The United States and Britain earlier in the day urged China to reconsider the Hong Kong law during talks at the UN Security Council, where China wields a veto -- making any formal session, let alone action against Beijing, impossible.

The Western allies raised Hong Kong in an informal, closed-door videoconference where China cannot block the agenda.

They said China was violating an international commitment as the 1984 handover agreement with Britain, in which Beijing promised to maintain the financial hub's separate system until at least 2047, was registered with the United Nations.

"The United States is resolute, and calls upon all UN members states to join us in demanding that the PRC immediately reverse course and honor its international legal commitments to this institution and to the Hong Kong people," said US Ambassador Kelly Craft, referring to the People's Republic of China.  

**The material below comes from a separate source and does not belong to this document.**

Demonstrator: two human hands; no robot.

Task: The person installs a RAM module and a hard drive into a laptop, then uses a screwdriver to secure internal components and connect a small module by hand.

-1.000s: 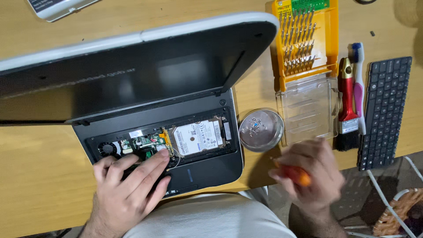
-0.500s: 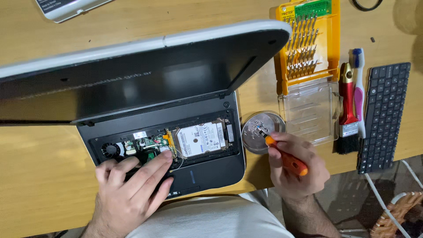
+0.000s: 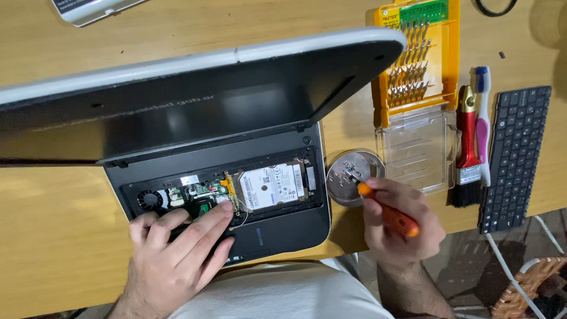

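Orange-handled screwdriver (image 3: 390,214) gripped in the right hand (image 3: 401,221), its tip over one round metal dish (image 3: 353,177).
Left hand (image 3: 177,257) lies flat, fingers spread, on one opened laptop (image 3: 236,195); one detached keyboard (image 3: 515,156) sits right.

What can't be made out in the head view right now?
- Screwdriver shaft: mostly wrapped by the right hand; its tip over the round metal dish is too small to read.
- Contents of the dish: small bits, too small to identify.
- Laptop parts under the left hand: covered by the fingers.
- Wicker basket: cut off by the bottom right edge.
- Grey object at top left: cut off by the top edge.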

China demanded that the United States and Britain "immediately stop interfering in Hong Kong affairs," saying the law did not fall under the Security Council's mandate.

"Any attempt to use Hong Kong to interfere in China's internal matters is doomed to fail," warned a statement from China's UN mission.

"There was no consensus, no formal discussion in the Security Council, and the US and the UK's move came to nothing," it said.